Layer 2 · Threading & reactor

The threading rules.

Five rules. Learn them. Every bug you'll ever have with SPDK threading is a violation of one of them. This page is the single most important reference in the curriculum.

~15 min read1 diagramprerequisite: Layer 2.3
On this page
  1. Why this page exists
  2. Rule 1: Don't send yourself a message
  3. Rule 2: Channels are bound to one thread
  4. Rule 3: Complete bdev_io on the right thread
  5. Rule 4: Initialize via spdk_app_start
  6. Rule 5: Don't block the reactor
  7. The QMP quit wedge, in terms of these rules
  8. The diskengine client and these rules
  9. The threading violation checklist
  10. Edge cases & subtle traps

Why this page exists

The previous three pages described the threading model: reactors, threads, channels, pollers, messages. The model is flexible. The flexibility is the point. But flexibility is not safety, and a flexible threading model with no rules is just a flexible deadlock. SPDK has rules. The rules are enforced by assert() in the C source, but the asserts only fire in the failure path — by the time you see them, something has already gone wrong.

This page is the rules. Read it. Bookmark it. When you're debugging a "the bdev isn't completing" or "the RPC handler just hangs" problem, come back here and check each rule. One of them is the answer.

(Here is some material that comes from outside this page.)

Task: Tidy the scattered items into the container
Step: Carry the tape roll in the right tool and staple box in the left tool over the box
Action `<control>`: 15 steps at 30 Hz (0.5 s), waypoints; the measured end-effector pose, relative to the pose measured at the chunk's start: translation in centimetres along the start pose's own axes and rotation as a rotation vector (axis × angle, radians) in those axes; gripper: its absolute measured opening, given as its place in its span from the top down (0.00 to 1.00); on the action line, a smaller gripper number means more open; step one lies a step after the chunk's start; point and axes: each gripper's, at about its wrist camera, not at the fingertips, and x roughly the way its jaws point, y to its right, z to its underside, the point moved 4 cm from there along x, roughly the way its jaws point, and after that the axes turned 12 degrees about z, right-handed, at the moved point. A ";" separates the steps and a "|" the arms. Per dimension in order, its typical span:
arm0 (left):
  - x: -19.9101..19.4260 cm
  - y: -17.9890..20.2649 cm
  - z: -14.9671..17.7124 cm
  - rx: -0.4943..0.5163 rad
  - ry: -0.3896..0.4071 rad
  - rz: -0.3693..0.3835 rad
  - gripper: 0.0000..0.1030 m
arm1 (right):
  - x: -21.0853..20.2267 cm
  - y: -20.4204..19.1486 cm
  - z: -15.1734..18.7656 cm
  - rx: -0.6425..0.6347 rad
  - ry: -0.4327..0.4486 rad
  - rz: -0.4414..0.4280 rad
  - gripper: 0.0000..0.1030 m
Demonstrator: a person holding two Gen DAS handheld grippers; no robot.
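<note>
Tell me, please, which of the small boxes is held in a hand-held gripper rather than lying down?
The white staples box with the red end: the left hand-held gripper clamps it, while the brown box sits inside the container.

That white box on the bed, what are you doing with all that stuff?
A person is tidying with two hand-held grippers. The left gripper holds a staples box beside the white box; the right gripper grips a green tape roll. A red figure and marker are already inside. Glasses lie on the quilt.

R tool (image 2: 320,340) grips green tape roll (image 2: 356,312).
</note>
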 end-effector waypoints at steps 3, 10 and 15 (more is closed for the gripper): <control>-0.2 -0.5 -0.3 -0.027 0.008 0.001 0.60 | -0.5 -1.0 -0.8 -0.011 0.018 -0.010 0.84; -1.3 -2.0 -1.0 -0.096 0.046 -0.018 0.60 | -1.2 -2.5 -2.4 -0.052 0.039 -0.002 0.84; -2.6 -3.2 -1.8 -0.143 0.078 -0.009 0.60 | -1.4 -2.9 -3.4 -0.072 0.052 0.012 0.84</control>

Rule 1: Don't send yourself a message

If you're on thread T, don't call spdk_thread_send_msg(T, fn, ctx) as a way to "do work later." The message will be enqueued on T's message ring and delivered on the next reactor iteration — which is after your current function returns. If your function is waiting for the work to complete (a common mistake), you deadlock yourself. The reactor can never process the message because the function is still on the call stack.

Wrong
void
my_poller(void *arg)
{
    struct my_state *s = arg;
    int rc;

    /* Submit some work, then wait for completion. */
    spdk_thread_send_msg(spdk_get_thread(), do_later, s);
    /* ^ This is wrong: do_later() will never run
     * because we're still on the call stack. */

    rc = wait_for_completion(s);   /* spins forever */
}
Right
void
my_poller(void *arg)
{
    struct my_state *s = arg;
    int rc;

    /* Do the work synchronously, since we're
     * already on the right thread. */
    do_later(s);
    /* ... or, if you really need deferred delivery,
     * use spdk_thread_send_msg to a DIFFERENT
     * thread. */
}

Rule 2: Channels are bound to one thread

An spdk_io_channel is bound to the spdk_thread that acquired it. Use it only from that thread. This is enforced by the wrong_thread check in spdk_put_io_channel and spdk_io_channel_ref. The check is one line:

if (ch->thread != spdk_get_thread()) {
    wrong_thread("spdk_io_channel_ref", "ch", ch->thread, spdk_get_thread());
    return NULL;
}

There's no per-subsystem enforcement, only the framework-level check on put. The subsystem itself has to enforce the rule on submit. For the bdev, the check is in the bdev's submit callback — but only as an assertion, not as a runtime guard. The rule is: if your code is on a different thread than the channel, send yourself a message to the channel's thread.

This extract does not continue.